■ YOUR GOAL:
Below are several records. Retype exactly those lines running from the one with "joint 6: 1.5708" through the one with "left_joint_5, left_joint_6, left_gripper", end lines included, and no others.

Top of TASK DATA

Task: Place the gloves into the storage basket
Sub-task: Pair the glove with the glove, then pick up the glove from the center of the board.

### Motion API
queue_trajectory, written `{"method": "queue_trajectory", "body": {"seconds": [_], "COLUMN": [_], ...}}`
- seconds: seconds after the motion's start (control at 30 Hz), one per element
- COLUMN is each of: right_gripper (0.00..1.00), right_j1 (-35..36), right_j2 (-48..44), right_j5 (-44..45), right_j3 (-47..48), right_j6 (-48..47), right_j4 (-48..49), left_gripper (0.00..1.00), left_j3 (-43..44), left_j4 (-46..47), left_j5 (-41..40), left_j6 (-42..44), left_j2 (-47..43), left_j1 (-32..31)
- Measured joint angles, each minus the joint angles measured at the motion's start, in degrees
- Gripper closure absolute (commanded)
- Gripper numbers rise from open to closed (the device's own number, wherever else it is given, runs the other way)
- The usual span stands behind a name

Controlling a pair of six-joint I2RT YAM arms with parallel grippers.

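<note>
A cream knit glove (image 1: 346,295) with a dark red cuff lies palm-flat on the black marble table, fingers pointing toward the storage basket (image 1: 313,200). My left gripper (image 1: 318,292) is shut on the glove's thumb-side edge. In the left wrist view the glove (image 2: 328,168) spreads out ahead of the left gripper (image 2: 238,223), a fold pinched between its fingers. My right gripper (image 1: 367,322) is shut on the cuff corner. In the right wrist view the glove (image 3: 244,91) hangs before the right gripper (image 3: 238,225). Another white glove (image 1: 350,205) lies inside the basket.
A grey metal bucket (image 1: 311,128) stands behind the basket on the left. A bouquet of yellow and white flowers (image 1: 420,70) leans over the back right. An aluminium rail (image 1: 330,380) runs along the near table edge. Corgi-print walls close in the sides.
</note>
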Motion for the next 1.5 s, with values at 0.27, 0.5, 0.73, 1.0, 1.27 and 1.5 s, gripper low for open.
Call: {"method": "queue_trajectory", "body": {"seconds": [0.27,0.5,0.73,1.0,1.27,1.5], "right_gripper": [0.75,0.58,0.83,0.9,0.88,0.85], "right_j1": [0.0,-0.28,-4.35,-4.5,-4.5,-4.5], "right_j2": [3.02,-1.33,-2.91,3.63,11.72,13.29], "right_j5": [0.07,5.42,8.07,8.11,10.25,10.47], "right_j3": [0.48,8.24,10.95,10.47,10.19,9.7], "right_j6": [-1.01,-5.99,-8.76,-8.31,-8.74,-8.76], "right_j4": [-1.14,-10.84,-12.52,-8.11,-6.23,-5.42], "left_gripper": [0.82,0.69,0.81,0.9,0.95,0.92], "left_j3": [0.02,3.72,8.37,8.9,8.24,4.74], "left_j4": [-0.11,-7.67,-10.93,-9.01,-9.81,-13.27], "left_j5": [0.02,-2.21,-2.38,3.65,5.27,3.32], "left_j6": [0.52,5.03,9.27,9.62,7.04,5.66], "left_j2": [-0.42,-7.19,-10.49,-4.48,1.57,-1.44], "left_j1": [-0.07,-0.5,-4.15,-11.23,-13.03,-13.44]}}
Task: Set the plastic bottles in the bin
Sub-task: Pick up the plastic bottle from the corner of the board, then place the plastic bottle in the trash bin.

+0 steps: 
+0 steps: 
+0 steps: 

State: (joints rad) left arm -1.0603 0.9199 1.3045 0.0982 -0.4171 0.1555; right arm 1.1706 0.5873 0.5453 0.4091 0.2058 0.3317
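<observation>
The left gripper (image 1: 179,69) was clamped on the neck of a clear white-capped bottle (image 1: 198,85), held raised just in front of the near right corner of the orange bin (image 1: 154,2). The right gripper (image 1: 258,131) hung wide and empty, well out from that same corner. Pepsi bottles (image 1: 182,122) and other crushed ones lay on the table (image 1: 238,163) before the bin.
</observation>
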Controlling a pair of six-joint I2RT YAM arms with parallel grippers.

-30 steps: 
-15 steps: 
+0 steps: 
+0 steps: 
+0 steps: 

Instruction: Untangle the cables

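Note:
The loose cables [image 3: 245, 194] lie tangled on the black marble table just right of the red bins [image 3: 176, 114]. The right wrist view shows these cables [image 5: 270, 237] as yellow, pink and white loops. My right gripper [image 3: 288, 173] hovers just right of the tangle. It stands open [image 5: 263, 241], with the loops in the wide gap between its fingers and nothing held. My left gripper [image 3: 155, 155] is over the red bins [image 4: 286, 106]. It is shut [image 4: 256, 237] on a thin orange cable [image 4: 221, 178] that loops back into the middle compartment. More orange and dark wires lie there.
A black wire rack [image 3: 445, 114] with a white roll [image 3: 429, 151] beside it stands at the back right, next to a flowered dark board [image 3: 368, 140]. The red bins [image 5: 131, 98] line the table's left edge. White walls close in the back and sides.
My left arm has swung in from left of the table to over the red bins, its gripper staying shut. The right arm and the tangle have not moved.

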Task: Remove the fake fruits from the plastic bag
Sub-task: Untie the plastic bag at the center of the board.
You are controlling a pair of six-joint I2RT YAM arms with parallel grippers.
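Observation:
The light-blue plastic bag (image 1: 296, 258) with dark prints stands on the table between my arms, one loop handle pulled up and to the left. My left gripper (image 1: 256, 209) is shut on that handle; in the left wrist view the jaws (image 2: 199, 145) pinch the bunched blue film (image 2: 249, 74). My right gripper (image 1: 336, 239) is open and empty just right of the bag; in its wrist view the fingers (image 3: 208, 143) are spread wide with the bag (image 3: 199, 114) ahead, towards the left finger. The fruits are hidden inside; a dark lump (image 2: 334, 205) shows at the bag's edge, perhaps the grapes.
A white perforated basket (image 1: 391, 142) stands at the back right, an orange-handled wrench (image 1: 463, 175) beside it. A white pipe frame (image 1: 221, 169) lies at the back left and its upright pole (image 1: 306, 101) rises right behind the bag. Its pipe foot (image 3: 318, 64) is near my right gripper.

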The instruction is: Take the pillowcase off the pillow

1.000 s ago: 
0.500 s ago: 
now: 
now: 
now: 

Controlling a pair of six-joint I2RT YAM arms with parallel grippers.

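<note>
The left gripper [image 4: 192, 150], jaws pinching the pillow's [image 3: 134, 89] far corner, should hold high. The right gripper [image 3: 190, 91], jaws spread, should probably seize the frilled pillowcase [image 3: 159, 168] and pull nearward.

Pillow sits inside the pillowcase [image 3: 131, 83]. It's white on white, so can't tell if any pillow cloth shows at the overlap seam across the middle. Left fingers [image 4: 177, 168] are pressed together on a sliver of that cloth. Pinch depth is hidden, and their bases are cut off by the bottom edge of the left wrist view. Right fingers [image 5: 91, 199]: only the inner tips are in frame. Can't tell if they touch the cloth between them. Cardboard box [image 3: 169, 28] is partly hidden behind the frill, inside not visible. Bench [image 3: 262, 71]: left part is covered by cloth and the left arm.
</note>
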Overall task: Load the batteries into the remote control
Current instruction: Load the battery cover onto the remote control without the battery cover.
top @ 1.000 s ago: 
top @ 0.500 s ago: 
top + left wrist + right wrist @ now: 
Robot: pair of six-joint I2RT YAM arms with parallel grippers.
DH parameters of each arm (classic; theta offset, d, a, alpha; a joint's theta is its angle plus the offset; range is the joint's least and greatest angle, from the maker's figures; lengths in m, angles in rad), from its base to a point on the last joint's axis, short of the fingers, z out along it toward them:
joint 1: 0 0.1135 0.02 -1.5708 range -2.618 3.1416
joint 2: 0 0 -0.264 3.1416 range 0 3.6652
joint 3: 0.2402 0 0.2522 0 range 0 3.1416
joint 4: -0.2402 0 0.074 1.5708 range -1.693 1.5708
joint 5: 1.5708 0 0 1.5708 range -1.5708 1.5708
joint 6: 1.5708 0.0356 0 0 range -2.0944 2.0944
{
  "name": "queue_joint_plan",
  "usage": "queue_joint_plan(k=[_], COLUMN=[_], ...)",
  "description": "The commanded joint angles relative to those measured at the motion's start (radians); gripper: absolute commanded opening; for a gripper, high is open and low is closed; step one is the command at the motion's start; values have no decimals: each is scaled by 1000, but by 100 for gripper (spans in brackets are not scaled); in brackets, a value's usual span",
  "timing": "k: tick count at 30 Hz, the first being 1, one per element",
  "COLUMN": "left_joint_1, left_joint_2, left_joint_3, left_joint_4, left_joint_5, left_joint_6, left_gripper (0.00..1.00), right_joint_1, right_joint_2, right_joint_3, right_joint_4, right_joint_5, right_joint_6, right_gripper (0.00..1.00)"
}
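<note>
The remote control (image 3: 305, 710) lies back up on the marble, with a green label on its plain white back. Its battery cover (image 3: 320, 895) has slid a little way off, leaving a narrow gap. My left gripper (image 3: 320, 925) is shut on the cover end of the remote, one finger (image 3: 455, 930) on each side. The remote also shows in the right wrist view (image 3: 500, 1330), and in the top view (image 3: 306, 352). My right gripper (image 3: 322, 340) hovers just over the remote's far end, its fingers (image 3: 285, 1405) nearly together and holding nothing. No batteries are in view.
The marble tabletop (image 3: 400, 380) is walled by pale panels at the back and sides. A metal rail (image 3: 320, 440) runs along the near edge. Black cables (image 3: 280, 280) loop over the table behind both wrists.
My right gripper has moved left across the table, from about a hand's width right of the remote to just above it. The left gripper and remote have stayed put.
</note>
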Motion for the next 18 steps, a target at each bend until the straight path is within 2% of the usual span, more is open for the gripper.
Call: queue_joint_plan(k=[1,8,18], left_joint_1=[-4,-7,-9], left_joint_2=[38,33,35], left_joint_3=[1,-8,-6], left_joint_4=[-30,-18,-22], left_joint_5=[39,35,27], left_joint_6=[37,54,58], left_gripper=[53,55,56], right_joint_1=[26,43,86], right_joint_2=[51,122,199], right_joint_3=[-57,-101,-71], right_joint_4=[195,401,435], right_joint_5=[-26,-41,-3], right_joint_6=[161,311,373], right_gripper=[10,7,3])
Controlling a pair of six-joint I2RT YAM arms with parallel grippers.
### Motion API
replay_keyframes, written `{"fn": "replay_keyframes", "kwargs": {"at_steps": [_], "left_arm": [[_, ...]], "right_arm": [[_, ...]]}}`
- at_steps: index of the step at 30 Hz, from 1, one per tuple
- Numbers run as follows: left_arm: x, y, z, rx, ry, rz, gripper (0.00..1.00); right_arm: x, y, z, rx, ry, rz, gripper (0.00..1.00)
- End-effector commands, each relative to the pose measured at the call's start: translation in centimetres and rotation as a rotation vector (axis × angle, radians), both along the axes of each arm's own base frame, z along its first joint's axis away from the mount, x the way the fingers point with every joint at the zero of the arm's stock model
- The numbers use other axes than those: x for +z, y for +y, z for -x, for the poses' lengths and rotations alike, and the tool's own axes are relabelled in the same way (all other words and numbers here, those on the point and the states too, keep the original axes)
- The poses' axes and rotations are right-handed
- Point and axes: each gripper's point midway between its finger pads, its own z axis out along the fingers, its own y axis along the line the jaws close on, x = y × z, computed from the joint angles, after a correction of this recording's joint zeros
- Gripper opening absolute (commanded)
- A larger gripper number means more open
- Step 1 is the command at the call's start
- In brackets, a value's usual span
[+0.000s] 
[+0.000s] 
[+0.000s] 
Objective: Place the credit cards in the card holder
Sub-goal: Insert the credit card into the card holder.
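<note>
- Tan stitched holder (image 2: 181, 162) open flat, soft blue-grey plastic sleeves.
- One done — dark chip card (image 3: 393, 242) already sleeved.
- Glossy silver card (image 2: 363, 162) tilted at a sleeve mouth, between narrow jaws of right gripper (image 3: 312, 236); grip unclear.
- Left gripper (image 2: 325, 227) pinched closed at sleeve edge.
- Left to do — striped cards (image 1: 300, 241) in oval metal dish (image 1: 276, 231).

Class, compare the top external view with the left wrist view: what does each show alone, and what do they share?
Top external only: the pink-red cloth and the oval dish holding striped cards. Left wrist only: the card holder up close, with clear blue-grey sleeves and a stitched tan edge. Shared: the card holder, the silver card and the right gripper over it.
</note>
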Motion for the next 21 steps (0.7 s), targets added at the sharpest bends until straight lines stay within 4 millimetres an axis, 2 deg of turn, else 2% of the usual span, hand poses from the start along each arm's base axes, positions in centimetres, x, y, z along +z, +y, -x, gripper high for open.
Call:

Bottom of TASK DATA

■ EXERCISE ANSWER:
joint 6: 1.5708 0.0356 0 0 range -2.0944 2.0944
{
  "name": "queue_joint_plan",
  "usage": "queue_joint_plan(k=[_], COLUMN=[_], ...)",
  "description": "The commanded joint angles relative to those measured at the motion's start (radians); gripper: absolute commanded opening; for a gripper, high is open and low is closed; step one is the command at the motion's start; values have no decimals: each is scaled by 1000, but by 100 for gripper (spans in brackets are not scaled); in brackets, a value's usual span",
  "timing": "k: tick count at 30 Hz, the first being 1, one per element",
  "COLUMN": "left_joint_1, left_joint_2, left_joint_3, left_joint_4, left_joint_5, left_joint_6, left_gripper (0.00..1.00), right_joint_1, right_joint_2, right_joint_3, right_joint_4, right_joint_5, right_joint_6, right_gripper (0.00..1.00)"

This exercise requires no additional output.